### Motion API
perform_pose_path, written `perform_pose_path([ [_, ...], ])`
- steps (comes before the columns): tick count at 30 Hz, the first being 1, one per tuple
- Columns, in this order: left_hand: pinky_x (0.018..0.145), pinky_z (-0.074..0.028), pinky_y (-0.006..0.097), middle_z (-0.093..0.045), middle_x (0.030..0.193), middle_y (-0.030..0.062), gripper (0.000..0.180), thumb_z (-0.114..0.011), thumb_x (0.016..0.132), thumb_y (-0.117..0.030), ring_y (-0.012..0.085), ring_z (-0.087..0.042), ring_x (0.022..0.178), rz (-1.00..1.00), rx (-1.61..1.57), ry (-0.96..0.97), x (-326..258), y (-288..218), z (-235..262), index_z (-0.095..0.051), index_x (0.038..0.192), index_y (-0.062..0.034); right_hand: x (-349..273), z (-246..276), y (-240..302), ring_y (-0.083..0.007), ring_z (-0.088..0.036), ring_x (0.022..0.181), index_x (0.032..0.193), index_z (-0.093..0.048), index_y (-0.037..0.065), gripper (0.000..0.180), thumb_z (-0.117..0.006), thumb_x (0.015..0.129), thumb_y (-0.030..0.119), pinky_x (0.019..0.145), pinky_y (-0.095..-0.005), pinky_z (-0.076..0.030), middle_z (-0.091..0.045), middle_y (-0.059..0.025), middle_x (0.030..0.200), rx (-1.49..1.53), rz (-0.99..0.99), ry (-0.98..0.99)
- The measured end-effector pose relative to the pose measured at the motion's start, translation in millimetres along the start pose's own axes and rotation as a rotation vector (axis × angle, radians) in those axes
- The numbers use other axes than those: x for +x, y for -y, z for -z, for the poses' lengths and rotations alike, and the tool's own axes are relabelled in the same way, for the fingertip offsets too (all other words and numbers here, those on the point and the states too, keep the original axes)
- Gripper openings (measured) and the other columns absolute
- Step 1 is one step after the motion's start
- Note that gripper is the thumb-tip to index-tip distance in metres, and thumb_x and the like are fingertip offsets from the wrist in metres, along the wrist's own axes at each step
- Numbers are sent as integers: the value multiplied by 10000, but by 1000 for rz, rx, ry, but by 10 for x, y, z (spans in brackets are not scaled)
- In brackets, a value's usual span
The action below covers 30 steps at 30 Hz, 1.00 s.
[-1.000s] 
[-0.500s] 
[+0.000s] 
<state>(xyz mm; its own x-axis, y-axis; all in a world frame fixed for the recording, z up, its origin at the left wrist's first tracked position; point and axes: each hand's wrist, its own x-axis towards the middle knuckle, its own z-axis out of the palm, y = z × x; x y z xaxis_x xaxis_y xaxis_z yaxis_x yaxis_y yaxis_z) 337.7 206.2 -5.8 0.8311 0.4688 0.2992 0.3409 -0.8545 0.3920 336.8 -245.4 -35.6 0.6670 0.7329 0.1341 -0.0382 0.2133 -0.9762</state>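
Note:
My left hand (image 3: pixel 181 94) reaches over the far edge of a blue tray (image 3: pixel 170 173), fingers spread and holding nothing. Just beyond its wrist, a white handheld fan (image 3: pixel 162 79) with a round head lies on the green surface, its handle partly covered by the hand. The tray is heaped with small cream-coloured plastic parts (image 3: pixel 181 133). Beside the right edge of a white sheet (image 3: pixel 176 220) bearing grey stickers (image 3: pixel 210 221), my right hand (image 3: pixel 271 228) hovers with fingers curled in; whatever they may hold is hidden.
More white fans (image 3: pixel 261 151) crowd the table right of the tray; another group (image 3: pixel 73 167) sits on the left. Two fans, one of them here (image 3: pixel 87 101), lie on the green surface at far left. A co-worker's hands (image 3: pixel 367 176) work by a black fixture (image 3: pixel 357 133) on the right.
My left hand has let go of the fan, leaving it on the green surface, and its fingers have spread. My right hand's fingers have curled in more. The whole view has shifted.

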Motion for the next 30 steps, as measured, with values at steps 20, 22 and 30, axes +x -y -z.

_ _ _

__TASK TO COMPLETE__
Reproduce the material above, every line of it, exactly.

__FINAL ANSWER__
### Motion API
perform_pose_path, written `perform_pose_path([ [_, ...], ])`
- steps (comes before the columns): tick count at 30 Hz, the first being 1, one per tuple
- Columns, in this order: left_hand: pinky_x (0.018..0.145), pinky_z (-0.074..0.028), pinky_y (-0.006..0.097), middle_z (-0.093..0.045), middle_x (0.030..0.193), middle_y (-0.030..0.062), gripper (0.000..0.180), thumb_z (-0.114..0.011), thumb_x (0.016..0.132), thumb_y (-0.117..0.030), ring_y (-0.012..0.085), ring_z (-0.087..0.042), ring_x (0.022..0.178), rz (-1.00..1.00), rx (-1.61..1.57), ry (-0.96..0.97), x (-326..258), y (-288..218), z (-235..262), index_z (-0.095..0.051), index_x (0.038..0.192), index_y (-0.062..0.034); right_hand: x (-349..273), z (-246..276), y (-240..302), ring_y (-0.083..0.007), ring_z (-0.088..0.036), ring_x (0.022..0.181), index_x (0.032..0.193), index_z (-0.093..0.048), index_y (-0.037..0.065), gripper (0.000..0.180), thumb_z (-0.117..0.006), thumb_x (0.015..0.129), thumb_y (-0.030..0.119), pinky_x (0.019..0.145), pinky_y (-0.095..-0.005), pinky_z (-0.076..0.030), middle_z (-0.091..0.045), middle_y (-0.059..0.025), middle_x (0.030..0.200), rx (-1.49..1.53), rz (-0.99..0.99), ry (-0.98..0.99)
- The measured end-effector pose relative to the pose measured at the motion's start, translation in millimetres along the start pose's own axes and rotation as a rotation vector (axis × angle, radians) in those axes
- The numbers use other axes than those: x for +x, y for -y, z for -z, for the poses' lengths and rotations alike, and the tool's own axes are relabelled in the same way, for the fingertip offsets too (all other words and numbers here, those on the point and the states too, keep the original axes)
- Gripper openings (measured) and the other columns absolute
- Step 1 is one step after the motion's start
- Note that gripper is the thumb-tip to index-tip distance in metres, and thumb_x and the like are fingertip offsets from the wrist in metres, along the wrist's own axes at each step
- Numbers are sent as integers: the value multiplied by 10000, but by 1000 for rz, rx, ry, but by 10 for x, y, z (spans in brackets are not scaled)
- In brackets, a value's usual span
The action below covers 30 steps at 30 Hz, 1.00 s.
[-1.000s] 
[-0.500s] 
[+0.000s] 
<state>(xyz mm; its own x-axis, y-axis; all in a world frame fixed for the recording, z up, its origin at the left wrist's first tracked position; point and axes: each hand's wrist, its own x-axis towards the middle knuckle, its own z-axis out of the palm, y = z × x; x y z xaxis_x xaxis_y xaxis_z yaxis_x yaxis_y yaxis_z) 337.7 206.2 -5.8 0.8311 0.4688 0.2992 0.3409 -0.8545 0.3920 336.8 -245.4 -35.6 0.6670 0.7329 0.1341 -0.0382 0.2133 -0.9762</state>
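Note:
My left hand (image 3: pixel 181 94) reaches over the far edge of a blue tray (image 3: pixel 170 173), fingers spread and holding nothing. Just beyond its wrist, a white handheld fan (image 3: pixel 162 79) with a round head lies on the green surface, its handle partly covered by the hand. The tray is heaped with small cream-coloured plastic parts (image 3: pixel 181 133). Beside the right edge of a white sheet (image 3: pixel 176 220) bearing grey stickers (image 3: pixel 210 221), my right hand (image 3: pixel 271 228) hovers with fingers curled in; whatever they may hold is hidden.
More white fans (image 3: pixel 261 151) crowd the table right of the tray; another group (image 3: pixel 73 167) sits on the left. Two fans, one of them here (image 3: pixel 87 101), lie on the green surface at far left. A co-worker's hands (image 3: pixel 367 176) work by a black fixture (image 3: pixel 357 133) on the right.
My left hand has let go of the fan, leaving it on the green surface, and its fingers have spread. My right hand's fingers have curled in more. The whole view has shifted.
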
Motion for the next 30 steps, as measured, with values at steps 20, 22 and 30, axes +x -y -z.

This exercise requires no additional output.